#### [What you should do]
Give the listing again word for word, excluding the pictures it contains.

#### [Information provided]

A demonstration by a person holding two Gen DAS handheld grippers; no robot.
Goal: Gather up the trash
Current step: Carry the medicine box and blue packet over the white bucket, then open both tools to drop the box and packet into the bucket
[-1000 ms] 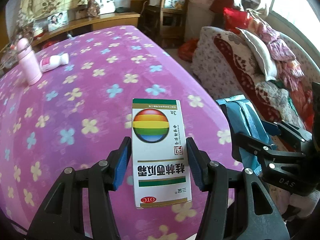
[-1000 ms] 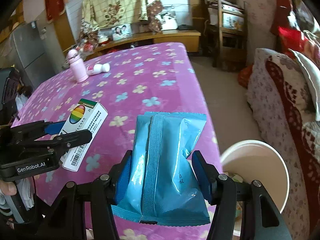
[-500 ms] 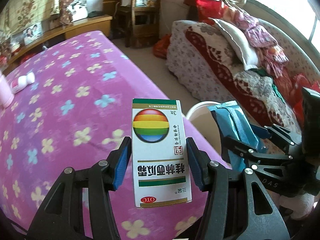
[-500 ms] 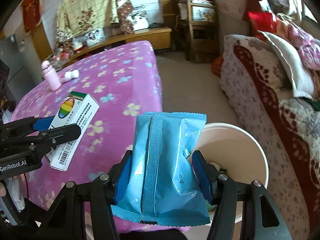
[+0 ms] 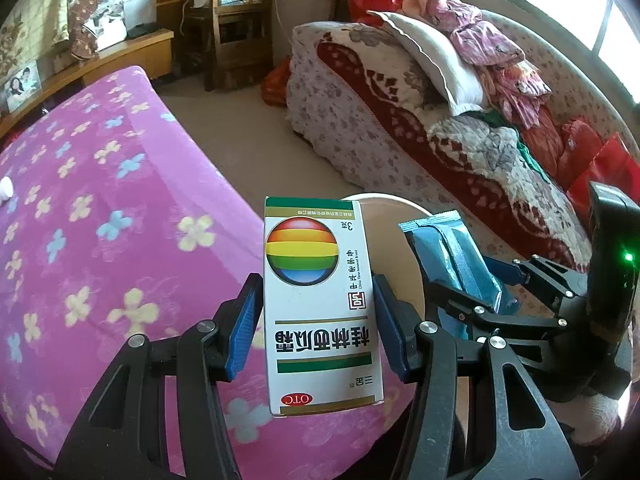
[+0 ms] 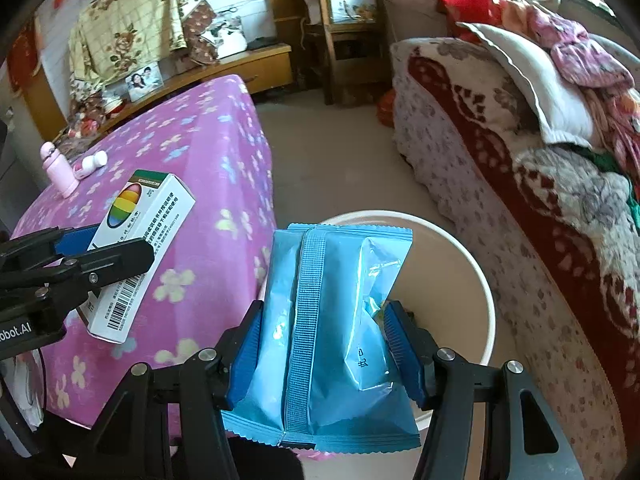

#### [Answer for this exercise]
A demonstration by a person holding two Gen DAS handheld grippers; no robot.
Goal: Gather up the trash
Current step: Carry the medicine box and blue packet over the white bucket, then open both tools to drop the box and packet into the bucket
[-1000 ms] 
[-1000 ms] 
[-500 ms] 
[-500 ms] 
[+0 ms] 
[+0 ms] 

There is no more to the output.